EXERCISE DESCRIPTION: In the listing that follows, copy out each line that includes the word "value".

SUPPLIED MATERIAL:

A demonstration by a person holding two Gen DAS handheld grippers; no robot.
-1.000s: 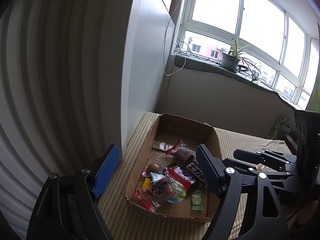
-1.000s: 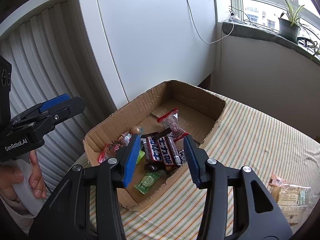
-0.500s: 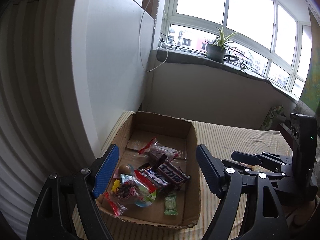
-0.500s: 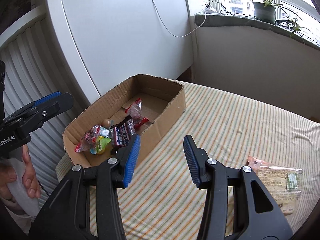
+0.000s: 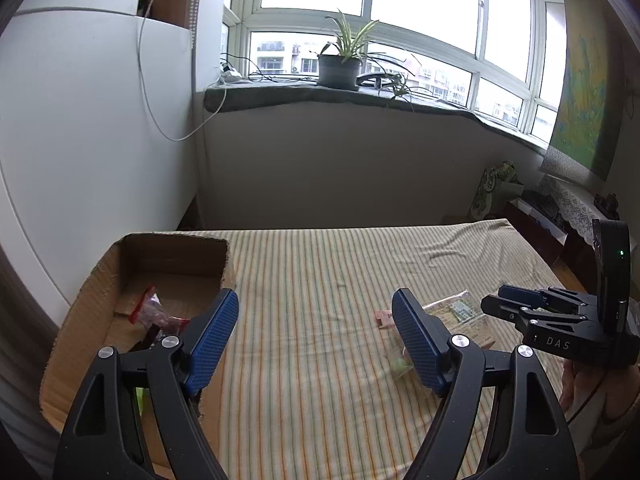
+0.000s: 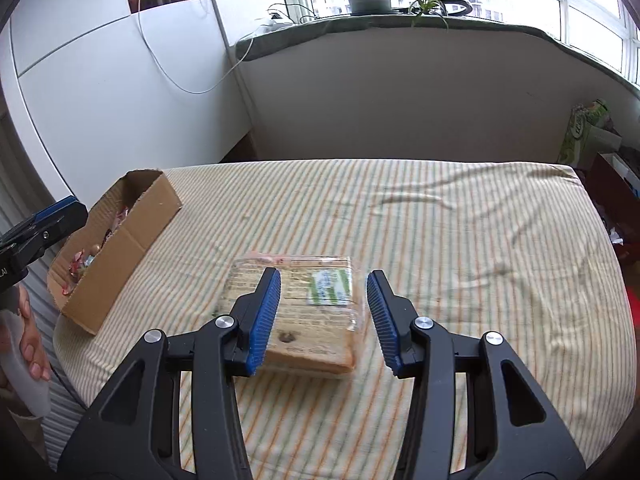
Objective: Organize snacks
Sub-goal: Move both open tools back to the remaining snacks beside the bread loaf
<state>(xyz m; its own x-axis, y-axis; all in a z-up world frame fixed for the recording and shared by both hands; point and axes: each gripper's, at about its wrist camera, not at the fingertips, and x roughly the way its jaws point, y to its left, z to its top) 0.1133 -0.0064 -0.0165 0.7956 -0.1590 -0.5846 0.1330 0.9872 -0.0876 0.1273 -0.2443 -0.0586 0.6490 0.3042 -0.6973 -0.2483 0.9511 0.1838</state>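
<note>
My right claw [image 6: 324, 312] hangs wide open over the wrapped bread pack [image 6: 304, 312] on the striped table [image 6: 440, 232], while my left claw [image 5: 316, 340] gapes empty beside the cardboard box [image 5: 100, 280].

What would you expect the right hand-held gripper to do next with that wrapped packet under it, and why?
Probably lower and close. The right hand-held gripper is open and empty, its blue fingers roughly straddling the clear-wrapped packet that lies flat on the striped cloth, outside the cardboard box where the other snacks already sit.
</note>
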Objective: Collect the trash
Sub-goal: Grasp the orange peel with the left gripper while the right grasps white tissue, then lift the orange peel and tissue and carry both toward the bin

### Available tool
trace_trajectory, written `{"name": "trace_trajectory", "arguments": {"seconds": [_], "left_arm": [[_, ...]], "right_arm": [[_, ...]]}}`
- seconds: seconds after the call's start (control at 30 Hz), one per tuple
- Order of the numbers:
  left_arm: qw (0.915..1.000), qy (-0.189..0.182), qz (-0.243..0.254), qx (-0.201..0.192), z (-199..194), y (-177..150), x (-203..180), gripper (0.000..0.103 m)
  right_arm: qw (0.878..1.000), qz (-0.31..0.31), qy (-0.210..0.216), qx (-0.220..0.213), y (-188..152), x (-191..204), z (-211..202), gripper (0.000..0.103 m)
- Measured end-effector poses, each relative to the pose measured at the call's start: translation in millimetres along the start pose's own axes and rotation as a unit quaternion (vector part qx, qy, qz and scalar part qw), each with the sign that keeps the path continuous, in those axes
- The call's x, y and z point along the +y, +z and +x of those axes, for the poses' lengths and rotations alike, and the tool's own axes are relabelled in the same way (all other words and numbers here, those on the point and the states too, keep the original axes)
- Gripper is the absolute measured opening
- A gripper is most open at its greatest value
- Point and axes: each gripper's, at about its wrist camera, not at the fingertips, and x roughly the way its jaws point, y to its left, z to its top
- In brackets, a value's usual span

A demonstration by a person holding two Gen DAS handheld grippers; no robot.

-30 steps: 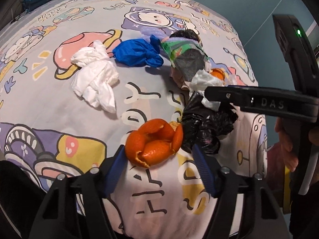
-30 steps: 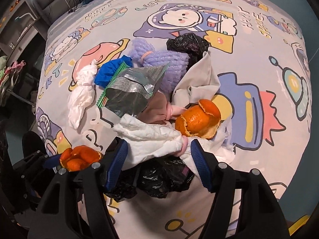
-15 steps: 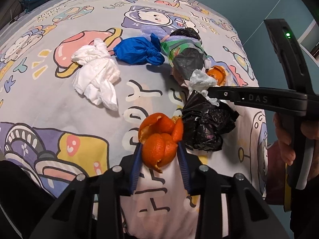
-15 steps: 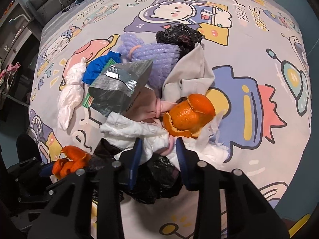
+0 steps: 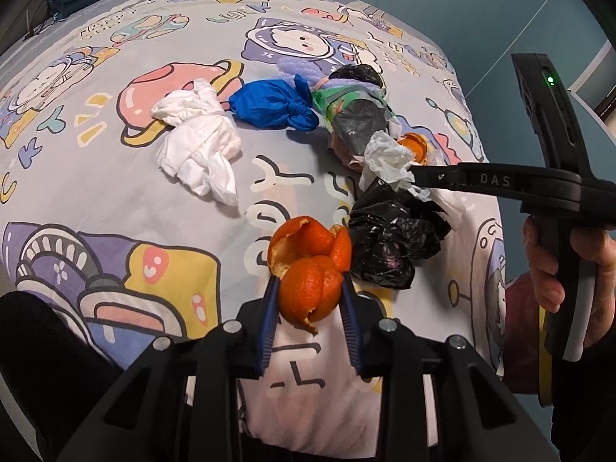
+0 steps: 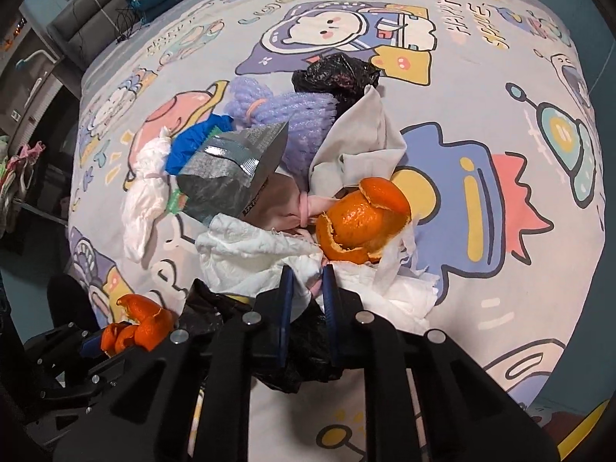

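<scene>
Trash lies piled on a cartoon-printed bedsheet (image 5: 96,192). My left gripper (image 5: 308,281) has an orange peel (image 5: 304,288) between its blue pads; the jaws are closing and both pads press on the peel. My right gripper (image 6: 308,269) is shut on a crumpled white tissue (image 6: 246,254), seen from the side in the left wrist view as the tissue (image 5: 385,158) pinched at the gripper's tip (image 5: 414,171). A second orange peel (image 6: 362,215) rests just beyond the right fingers. A crumpled black bag (image 5: 392,238) lies between the two grippers.
Farther back lie a white plastic bag (image 5: 200,142), a knotted blue bag (image 5: 273,106), a foil snack packet (image 6: 235,169), purple foam netting (image 6: 292,115), a beige sheet (image 6: 358,142) and another black bag (image 6: 335,77). A hand (image 5: 554,265) holds the right gripper at the bed's right edge.
Both grippers went from wide open to closed. The left pads came in onto the orange peel and squeezed it upright; the right pads closed onto the white tissue.
</scene>
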Motion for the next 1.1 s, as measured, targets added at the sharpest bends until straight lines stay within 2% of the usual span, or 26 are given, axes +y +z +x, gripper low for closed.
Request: {"name": "trace_trajectory", "arguments": {"seconds": [0.37,0.87,1.1], "left_arm": [[0.9996,-0.005,0.003,-0.026,-23.0,-5.5,-1.1,0.029],[0.9941,-0.002,0.014,-0.108,-79.6,-8.2,-12.4,0.029],[0.9897,-0.006,0.024,-0.141,-105.6,-11.4,-27.0,0.029]], "right_arm": [[0.999,-0.001,0.028,-0.039,-10.1,5.1,-44.8,0.014],[0.992,0.011,0.084,-0.096,-43.5,3.0,-126.9,0.014],[0.988,0.017,0.090,-0.126,-68.6,-2.9,-164.2,0.014]]}}
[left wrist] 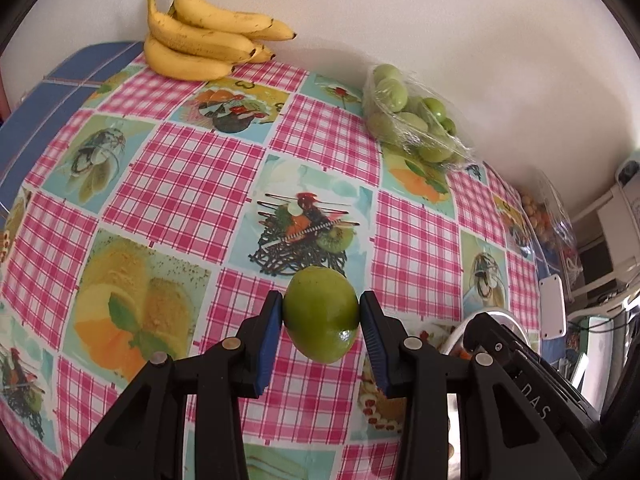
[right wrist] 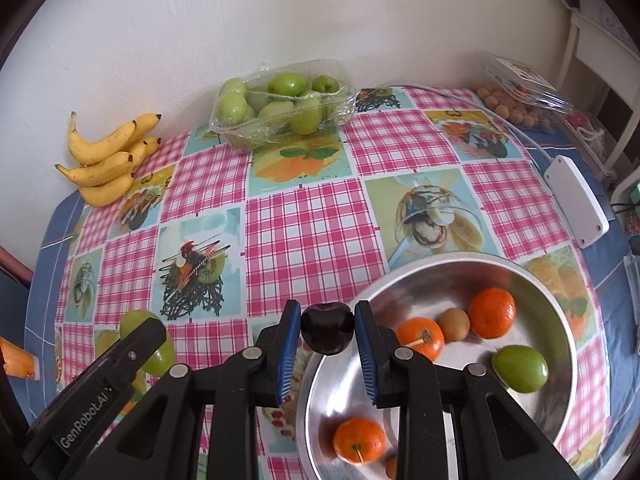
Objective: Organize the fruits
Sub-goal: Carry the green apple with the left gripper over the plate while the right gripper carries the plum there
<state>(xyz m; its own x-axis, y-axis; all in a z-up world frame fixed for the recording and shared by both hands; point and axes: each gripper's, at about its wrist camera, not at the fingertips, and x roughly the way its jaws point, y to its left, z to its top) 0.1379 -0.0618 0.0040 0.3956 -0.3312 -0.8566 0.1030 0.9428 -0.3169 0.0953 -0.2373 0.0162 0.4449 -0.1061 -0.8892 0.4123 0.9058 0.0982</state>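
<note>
My left gripper (left wrist: pixel 321 312) is shut on a green fruit (left wrist: pixel 320 314) and holds it above the checked tablecloth (left wrist: pixel 180 168). My right gripper (right wrist: pixel 327 330) is shut on a dark plum (right wrist: pixel 327 330), at the left rim of the metal bowl (right wrist: pixel 560 304). The bowl holds three oranges (right wrist: pixel 492 312), a kiwi (right wrist: pixel 454 324) and a green fruit (right wrist: pixel 520 368). The left gripper with its green fruit (right wrist: pixel 162 354) shows at the lower left of the right wrist view. The bowl's rim (left wrist: pixel 460 330) and the right gripper's body (left wrist: pixel 520 380) show at the right of the left wrist view.
A bunch of bananas (left wrist: pixel 200 36) (right wrist: pixel 106 164) lies by the wall. A clear tray of green fruits (left wrist: pixel 412 116) (right wrist: pixel 280 106) stands at the back. A clear pack of small orange-brown fruits (right wrist: pixel 516 100) and a white box (right wrist: pixel 576 200) with a cable lie at the right.
</note>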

RESPONSE:
- A gripper is most open at its greatest value
- In brackets, a value's usual span

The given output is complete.